DIRECTIONS FOR THIS TASK:
Restate the listing below word for word; no picture is to be carried over.
===== GIVEN MATERIAL
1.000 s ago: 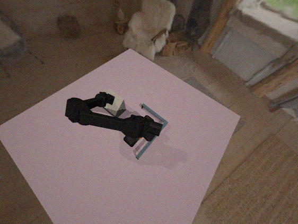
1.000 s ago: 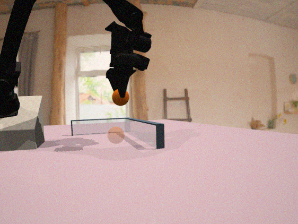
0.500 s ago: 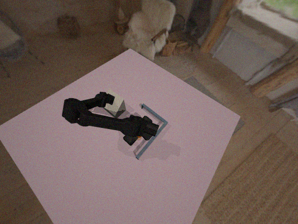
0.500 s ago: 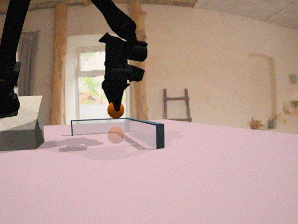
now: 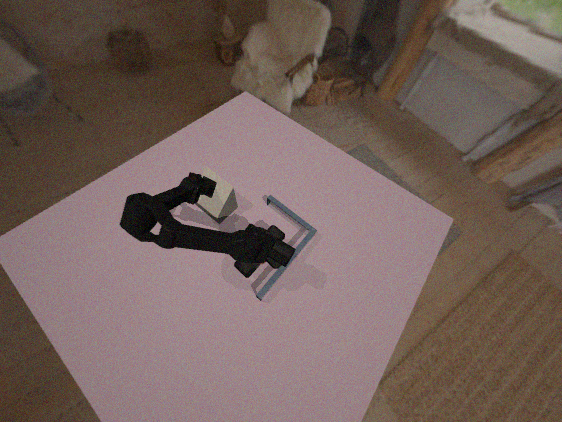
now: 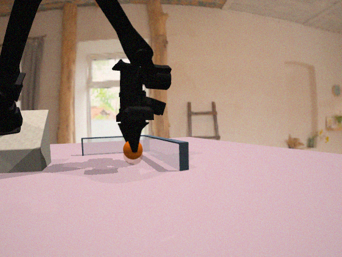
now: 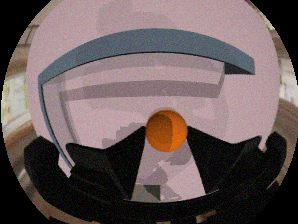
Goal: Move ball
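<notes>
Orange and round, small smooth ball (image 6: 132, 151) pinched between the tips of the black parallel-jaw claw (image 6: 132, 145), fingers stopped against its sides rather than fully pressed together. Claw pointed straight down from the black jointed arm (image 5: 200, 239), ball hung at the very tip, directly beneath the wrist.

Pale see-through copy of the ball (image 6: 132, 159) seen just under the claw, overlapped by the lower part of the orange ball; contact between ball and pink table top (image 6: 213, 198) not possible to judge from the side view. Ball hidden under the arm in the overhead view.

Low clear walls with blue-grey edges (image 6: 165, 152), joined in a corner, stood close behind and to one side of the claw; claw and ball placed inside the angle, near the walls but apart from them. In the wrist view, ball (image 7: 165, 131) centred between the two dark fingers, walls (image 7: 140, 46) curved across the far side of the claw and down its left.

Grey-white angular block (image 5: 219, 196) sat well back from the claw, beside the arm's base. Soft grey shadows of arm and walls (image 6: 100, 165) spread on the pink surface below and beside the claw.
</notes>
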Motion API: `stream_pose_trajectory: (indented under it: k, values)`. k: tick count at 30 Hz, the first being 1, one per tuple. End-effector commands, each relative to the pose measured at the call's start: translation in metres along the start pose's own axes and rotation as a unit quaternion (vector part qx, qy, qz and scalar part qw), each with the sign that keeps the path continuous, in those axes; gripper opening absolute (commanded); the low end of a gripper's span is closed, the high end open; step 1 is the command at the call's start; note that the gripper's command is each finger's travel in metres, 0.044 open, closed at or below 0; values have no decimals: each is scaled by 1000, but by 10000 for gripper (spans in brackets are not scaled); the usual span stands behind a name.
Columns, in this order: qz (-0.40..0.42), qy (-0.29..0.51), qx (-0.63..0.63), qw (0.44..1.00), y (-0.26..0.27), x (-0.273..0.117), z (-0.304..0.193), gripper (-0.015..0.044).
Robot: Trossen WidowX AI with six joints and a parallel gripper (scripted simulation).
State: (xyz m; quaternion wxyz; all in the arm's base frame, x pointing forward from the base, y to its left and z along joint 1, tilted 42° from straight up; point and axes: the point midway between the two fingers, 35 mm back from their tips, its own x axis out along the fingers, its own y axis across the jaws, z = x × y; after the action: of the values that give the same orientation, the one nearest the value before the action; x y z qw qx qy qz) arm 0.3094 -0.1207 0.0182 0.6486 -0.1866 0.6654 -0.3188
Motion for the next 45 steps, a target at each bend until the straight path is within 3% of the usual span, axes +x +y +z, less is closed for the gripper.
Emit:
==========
REPLY TO THE EXERCISE:
1.000 s ago: 
1.000 s ago: 
0.500 s ago: 
0.500 s ago: 
now: 
now: 
now: 
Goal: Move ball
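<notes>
Orange and round, small smooth ball (image 6: 132, 151) pinched between the tips of the black parallel-jaw claw (image 6: 132, 145), fingers stopped against its sides rather than fully pressed together. Claw pointed straight down from the black jointed arm (image 5: 200, 239), ball hung at the very tip, directly beneath the wrist.

Pale see-through copy of the ball (image 6: 132, 159) seen just under the claw, overlapped by the lower part of the orange ball; contact between ball and pink table top (image 6: 213, 198) not possible to judge from the side view. Ball hidden under the arm in the overhead view.

Low clear walls with blue-grey edges (image 6: 165, 152), joined in a corner, stood close behind and to one side of the claw; claw and ball placed inside the angle, near the walls but apart from them. In the wrist view, ball (image 7: 165, 131) centred between the two dark fingers, walls (image 7: 140, 46) curved across the far side of the claw and down its left.

Grey-white angular block (image 5: 219, 196) sat well back from the claw, beside the arm's base. Soft grey shadows of arm and walls (image 6: 100, 165) spread on the pink surface below and beside the claw.
</notes>
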Motion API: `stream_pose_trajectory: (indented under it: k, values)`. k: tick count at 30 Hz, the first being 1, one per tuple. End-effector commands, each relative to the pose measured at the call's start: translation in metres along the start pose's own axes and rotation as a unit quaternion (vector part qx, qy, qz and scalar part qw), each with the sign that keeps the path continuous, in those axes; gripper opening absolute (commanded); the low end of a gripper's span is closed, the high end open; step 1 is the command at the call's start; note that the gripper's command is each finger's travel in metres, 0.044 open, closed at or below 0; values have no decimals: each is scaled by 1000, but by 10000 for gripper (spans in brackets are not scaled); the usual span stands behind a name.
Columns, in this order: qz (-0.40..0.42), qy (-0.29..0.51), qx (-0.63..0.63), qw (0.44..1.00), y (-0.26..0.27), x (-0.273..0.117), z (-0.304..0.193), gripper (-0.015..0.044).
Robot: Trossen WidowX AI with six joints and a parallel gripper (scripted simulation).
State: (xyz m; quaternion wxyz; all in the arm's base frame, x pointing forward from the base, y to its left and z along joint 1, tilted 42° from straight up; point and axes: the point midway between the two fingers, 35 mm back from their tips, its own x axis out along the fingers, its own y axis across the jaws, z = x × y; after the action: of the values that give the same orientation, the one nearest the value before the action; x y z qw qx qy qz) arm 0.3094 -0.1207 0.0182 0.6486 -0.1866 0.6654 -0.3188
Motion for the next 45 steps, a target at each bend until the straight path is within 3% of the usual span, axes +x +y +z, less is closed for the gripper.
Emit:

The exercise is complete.